## Work required
Output the data below exactly as it is, dropping the pictures from your copy.

+++

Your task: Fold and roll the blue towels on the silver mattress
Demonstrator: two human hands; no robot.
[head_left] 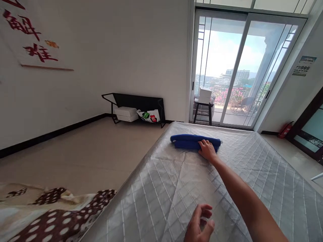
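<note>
Resting right hand [208, 151] on blue bundle [188, 143] at far end of silvery mattress [151, 195], not showing whether gripping. Holding left hand [198, 226] empty, fingers parted. Possibly risking slippage, from one-handed contact.

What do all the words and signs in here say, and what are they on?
"难": red, on the wall scroll; the character above it is unclear to me.
Sign on the right wall: too small to read.
Label on the dark-framed door: too blurred.
Printed bag: any lettering is unreadable.
</note>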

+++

## Your solution
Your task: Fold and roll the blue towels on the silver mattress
Demonstrator: two human hands; no robot.
[head_left] 
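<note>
Resting right hand [208, 151] on blue bundle [188, 143] at far end of silvery mattress [151, 195], not showing whether gripping. Holding left hand [198, 226] empty, fingers parted. Possibly risking slippage, from one-handed contact.

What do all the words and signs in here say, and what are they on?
"难": red, on the wall scroll; the character above it is unclear to me.
Sign on the right wall: too small to read.
Label on the dark-framed door: too blurred.
Printed bag: any lettering is unreadable.
</note>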

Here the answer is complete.